Tell how many lines of the material below hold "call". The reply is that number alone.

• [Given data]
━━━━━━━━

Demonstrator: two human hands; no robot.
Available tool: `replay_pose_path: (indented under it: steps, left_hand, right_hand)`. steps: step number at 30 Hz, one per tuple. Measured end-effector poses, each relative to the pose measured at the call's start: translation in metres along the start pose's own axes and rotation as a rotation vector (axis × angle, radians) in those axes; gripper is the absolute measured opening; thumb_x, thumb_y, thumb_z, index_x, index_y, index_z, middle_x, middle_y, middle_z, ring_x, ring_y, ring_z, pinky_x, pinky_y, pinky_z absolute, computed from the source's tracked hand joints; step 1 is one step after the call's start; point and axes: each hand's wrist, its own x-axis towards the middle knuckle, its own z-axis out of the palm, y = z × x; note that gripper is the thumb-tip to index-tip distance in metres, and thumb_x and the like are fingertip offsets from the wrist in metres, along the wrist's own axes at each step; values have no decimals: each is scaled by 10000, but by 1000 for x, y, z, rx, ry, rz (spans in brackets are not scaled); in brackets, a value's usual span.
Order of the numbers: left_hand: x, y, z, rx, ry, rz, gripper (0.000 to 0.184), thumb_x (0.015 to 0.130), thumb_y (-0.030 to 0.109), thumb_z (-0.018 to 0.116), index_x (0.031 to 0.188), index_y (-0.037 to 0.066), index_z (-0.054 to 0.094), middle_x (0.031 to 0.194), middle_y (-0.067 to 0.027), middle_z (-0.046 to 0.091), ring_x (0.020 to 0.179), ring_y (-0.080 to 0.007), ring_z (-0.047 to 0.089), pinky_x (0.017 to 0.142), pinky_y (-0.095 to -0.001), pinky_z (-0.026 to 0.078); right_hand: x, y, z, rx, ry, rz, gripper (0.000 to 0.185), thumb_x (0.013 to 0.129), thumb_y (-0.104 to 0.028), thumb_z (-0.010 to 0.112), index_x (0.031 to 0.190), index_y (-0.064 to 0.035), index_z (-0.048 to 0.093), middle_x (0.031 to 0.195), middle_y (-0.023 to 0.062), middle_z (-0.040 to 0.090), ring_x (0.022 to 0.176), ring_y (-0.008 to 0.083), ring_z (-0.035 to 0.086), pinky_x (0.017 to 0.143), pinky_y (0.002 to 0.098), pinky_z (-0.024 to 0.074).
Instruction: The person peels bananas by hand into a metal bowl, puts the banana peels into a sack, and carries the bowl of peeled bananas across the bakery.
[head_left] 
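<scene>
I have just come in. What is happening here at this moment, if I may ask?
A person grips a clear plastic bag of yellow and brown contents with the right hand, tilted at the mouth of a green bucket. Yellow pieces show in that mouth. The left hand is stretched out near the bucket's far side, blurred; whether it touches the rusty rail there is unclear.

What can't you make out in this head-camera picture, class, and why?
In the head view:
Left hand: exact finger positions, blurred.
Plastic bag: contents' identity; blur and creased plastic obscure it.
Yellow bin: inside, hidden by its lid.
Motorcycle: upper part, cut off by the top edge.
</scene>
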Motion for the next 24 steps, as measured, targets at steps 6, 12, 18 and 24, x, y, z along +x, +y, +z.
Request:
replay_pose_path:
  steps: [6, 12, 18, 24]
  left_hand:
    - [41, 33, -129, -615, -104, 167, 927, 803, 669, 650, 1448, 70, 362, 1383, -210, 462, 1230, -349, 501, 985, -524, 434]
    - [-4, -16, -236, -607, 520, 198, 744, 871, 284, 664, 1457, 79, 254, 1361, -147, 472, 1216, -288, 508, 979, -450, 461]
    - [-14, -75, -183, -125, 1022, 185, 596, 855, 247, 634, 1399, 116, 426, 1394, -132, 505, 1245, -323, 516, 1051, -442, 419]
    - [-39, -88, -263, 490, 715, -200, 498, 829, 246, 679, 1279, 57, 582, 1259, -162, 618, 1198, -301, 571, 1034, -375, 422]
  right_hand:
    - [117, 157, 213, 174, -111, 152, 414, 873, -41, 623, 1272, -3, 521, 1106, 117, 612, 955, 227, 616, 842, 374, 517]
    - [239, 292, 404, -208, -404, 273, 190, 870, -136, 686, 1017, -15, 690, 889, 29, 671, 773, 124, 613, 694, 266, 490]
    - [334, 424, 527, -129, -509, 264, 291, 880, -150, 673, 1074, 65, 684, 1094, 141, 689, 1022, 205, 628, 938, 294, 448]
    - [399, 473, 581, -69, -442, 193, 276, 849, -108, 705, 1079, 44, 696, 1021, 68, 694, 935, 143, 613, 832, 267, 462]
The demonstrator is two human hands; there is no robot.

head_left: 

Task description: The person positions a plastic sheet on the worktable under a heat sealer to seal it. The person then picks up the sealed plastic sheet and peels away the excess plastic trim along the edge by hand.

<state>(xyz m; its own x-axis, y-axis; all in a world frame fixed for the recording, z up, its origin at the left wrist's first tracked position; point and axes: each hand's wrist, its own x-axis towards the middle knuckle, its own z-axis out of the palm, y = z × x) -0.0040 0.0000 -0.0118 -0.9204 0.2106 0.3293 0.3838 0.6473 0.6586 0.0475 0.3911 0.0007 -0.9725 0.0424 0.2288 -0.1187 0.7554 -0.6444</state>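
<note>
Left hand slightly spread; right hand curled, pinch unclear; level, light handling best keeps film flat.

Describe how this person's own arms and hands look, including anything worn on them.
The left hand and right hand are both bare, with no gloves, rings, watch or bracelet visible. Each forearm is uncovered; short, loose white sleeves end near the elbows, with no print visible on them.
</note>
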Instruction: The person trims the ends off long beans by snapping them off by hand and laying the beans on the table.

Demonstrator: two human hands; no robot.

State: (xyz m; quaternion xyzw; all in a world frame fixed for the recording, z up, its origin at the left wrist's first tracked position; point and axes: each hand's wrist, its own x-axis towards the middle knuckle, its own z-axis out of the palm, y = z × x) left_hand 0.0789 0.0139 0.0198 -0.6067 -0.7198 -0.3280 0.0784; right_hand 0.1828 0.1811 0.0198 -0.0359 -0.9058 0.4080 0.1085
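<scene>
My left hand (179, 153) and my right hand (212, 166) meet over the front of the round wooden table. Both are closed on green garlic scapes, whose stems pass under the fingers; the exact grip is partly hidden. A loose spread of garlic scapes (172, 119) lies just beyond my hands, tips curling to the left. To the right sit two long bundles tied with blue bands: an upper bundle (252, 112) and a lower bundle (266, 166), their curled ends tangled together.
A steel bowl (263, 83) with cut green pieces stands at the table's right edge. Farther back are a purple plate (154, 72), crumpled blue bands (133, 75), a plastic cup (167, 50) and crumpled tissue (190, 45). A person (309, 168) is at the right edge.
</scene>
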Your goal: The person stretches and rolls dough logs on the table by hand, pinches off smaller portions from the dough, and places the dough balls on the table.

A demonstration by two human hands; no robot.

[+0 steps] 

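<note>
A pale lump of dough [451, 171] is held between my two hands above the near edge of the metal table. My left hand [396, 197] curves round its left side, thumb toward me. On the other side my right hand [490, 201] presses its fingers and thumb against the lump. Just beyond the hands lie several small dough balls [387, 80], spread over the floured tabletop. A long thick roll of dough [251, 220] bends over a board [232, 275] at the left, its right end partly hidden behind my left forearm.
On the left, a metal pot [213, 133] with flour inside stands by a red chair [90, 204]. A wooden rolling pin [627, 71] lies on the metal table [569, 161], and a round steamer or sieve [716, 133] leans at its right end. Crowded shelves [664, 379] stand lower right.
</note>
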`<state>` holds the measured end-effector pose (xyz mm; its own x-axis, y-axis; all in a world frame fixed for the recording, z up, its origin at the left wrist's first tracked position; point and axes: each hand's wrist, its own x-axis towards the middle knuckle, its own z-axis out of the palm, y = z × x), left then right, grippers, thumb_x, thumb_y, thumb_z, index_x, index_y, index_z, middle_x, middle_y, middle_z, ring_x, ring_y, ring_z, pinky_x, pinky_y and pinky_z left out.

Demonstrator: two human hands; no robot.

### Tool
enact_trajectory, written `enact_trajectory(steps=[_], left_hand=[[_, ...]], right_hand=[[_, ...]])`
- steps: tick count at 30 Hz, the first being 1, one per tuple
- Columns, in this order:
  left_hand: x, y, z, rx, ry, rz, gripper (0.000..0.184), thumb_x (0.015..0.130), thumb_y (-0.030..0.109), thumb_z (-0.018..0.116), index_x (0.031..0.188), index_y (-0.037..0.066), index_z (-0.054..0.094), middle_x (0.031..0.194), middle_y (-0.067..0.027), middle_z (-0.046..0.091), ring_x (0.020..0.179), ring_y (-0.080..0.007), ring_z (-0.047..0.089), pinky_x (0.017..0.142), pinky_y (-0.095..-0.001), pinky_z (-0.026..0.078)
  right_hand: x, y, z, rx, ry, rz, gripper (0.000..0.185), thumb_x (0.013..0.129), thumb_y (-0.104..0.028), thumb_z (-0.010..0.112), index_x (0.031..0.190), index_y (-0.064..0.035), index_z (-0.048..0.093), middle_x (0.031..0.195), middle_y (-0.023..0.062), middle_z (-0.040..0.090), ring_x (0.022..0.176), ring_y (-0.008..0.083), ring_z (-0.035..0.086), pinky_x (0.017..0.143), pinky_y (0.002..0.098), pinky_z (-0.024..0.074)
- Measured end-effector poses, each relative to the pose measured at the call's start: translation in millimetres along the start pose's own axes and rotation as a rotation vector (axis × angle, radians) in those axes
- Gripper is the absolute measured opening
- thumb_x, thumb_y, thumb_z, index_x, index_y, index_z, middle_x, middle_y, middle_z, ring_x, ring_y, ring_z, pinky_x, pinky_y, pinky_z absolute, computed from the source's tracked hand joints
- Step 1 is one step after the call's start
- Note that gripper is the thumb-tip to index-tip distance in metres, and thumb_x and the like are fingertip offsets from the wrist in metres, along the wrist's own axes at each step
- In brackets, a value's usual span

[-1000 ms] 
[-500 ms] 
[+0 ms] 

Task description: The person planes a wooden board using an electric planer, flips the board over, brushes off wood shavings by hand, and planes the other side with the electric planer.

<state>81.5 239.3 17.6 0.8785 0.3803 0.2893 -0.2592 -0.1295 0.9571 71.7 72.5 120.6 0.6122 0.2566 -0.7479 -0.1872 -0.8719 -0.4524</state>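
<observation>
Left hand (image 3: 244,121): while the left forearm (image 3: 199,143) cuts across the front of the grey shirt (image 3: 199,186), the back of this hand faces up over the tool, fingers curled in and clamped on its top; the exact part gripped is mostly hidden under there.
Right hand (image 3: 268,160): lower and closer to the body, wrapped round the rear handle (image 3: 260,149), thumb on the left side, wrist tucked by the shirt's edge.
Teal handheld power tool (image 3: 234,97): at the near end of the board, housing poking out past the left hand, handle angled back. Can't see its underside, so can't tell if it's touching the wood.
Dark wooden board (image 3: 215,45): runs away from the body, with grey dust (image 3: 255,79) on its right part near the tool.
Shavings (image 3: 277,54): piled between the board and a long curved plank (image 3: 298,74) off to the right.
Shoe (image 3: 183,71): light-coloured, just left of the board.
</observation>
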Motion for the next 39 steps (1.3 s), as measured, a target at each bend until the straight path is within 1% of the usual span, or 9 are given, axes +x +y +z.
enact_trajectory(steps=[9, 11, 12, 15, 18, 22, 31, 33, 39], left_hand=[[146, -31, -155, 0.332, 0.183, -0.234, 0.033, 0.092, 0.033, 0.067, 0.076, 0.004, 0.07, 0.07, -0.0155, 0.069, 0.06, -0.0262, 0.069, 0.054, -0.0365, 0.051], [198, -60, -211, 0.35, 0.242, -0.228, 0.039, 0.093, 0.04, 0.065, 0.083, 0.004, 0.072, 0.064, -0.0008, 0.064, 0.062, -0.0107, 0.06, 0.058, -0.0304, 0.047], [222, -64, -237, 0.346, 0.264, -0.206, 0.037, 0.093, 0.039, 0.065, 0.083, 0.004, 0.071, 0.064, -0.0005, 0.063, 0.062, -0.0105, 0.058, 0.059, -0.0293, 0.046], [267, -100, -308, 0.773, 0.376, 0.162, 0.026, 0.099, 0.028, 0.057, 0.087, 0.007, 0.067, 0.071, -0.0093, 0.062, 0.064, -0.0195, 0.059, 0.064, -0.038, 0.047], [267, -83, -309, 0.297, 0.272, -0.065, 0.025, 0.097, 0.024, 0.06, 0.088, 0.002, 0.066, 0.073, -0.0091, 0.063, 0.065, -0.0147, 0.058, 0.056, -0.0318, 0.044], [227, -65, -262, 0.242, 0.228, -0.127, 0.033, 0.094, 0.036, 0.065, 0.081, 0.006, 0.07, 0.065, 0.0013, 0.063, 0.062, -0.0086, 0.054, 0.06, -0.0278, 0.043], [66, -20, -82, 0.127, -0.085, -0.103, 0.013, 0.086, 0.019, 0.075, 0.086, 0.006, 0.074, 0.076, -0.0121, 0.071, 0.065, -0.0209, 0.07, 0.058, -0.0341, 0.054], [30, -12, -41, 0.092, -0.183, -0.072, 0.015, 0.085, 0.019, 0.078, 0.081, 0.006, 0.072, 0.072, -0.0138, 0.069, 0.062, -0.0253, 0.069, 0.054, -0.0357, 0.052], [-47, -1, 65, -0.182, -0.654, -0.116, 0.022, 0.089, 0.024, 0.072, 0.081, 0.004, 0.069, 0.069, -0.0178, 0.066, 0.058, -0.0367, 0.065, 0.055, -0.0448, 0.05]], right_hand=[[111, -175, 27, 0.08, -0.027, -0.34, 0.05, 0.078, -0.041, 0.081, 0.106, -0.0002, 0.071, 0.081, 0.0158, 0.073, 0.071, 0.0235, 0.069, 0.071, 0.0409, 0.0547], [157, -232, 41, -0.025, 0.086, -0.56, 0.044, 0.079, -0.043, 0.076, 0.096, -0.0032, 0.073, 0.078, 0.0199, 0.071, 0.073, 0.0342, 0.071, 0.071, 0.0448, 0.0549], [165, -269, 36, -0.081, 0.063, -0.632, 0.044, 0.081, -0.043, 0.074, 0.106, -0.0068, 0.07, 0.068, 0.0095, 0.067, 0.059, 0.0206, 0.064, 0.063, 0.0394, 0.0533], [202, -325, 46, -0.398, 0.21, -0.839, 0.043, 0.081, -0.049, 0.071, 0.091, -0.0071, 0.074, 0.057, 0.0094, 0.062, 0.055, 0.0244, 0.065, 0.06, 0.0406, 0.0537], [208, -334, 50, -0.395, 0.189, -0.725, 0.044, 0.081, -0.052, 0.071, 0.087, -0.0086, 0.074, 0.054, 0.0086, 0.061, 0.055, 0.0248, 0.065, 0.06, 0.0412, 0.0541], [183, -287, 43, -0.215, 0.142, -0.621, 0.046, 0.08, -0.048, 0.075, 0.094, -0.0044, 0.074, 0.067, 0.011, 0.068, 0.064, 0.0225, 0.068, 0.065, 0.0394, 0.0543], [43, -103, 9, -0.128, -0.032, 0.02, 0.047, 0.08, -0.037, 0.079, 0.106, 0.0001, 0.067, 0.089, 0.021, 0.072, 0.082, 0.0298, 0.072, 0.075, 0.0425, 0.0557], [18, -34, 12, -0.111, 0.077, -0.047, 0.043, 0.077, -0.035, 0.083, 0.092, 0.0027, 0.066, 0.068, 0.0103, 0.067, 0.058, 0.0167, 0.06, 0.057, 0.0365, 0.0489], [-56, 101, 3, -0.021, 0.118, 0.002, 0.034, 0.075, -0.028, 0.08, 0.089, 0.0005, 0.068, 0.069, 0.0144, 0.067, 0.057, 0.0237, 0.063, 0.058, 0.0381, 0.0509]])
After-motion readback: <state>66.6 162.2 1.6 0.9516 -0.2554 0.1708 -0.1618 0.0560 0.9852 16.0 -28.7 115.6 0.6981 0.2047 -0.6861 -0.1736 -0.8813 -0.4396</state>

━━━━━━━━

• [Solution to this exercise] 3